START Records

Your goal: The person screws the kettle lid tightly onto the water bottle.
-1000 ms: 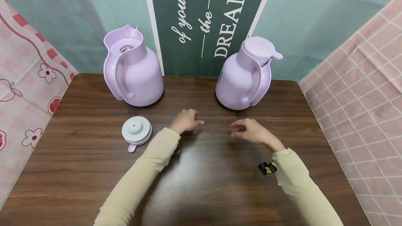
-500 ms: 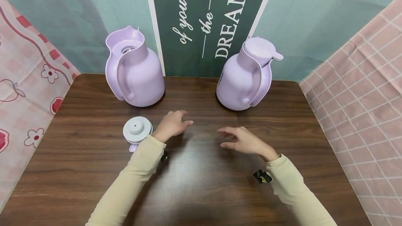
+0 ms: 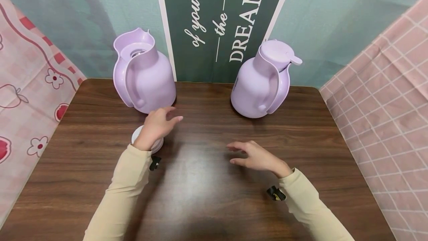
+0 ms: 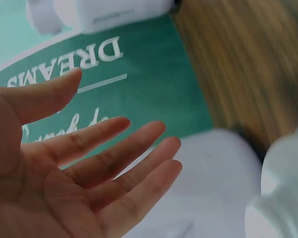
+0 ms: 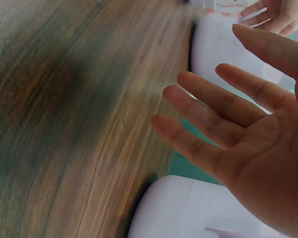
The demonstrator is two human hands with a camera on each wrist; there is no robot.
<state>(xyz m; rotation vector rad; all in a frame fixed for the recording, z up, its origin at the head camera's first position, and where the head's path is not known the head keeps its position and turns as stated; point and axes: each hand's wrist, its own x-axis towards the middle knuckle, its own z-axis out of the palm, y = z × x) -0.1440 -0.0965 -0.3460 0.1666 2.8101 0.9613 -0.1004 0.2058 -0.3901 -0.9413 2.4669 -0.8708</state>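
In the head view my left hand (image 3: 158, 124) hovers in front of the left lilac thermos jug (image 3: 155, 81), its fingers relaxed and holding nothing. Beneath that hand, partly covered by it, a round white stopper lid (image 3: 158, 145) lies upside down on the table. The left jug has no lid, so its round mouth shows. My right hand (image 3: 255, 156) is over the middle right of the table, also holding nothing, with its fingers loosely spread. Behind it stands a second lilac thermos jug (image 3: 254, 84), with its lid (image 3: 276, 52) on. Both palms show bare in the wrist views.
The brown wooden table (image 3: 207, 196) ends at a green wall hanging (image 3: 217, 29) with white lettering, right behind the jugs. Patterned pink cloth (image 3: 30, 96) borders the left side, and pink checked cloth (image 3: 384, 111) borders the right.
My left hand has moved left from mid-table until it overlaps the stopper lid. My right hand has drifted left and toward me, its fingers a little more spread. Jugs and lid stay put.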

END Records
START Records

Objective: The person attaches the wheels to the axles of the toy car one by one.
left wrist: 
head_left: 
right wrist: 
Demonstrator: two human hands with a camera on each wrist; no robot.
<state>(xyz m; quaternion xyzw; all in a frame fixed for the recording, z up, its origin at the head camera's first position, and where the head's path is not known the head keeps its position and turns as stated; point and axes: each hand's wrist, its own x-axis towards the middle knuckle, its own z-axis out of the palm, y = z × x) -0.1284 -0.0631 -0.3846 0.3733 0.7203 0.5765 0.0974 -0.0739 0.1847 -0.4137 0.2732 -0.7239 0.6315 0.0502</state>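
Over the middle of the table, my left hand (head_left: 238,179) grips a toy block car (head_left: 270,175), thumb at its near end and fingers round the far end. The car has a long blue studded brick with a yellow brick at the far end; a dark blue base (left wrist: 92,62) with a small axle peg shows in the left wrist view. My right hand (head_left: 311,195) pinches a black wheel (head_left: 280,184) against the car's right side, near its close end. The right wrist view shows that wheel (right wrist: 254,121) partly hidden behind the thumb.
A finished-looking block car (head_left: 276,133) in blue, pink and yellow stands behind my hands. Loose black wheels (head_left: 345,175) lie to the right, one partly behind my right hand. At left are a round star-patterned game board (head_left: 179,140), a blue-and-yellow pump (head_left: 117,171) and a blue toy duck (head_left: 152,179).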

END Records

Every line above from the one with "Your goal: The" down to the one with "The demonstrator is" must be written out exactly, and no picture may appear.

*Response to this task*.
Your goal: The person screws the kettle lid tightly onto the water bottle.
-1000 ms: 
-500 ms: 
+0 ms: 
+0 ms: 
+0 ms: 
The demonstrator is two human hands with a camera on each wrist; there is no robot.

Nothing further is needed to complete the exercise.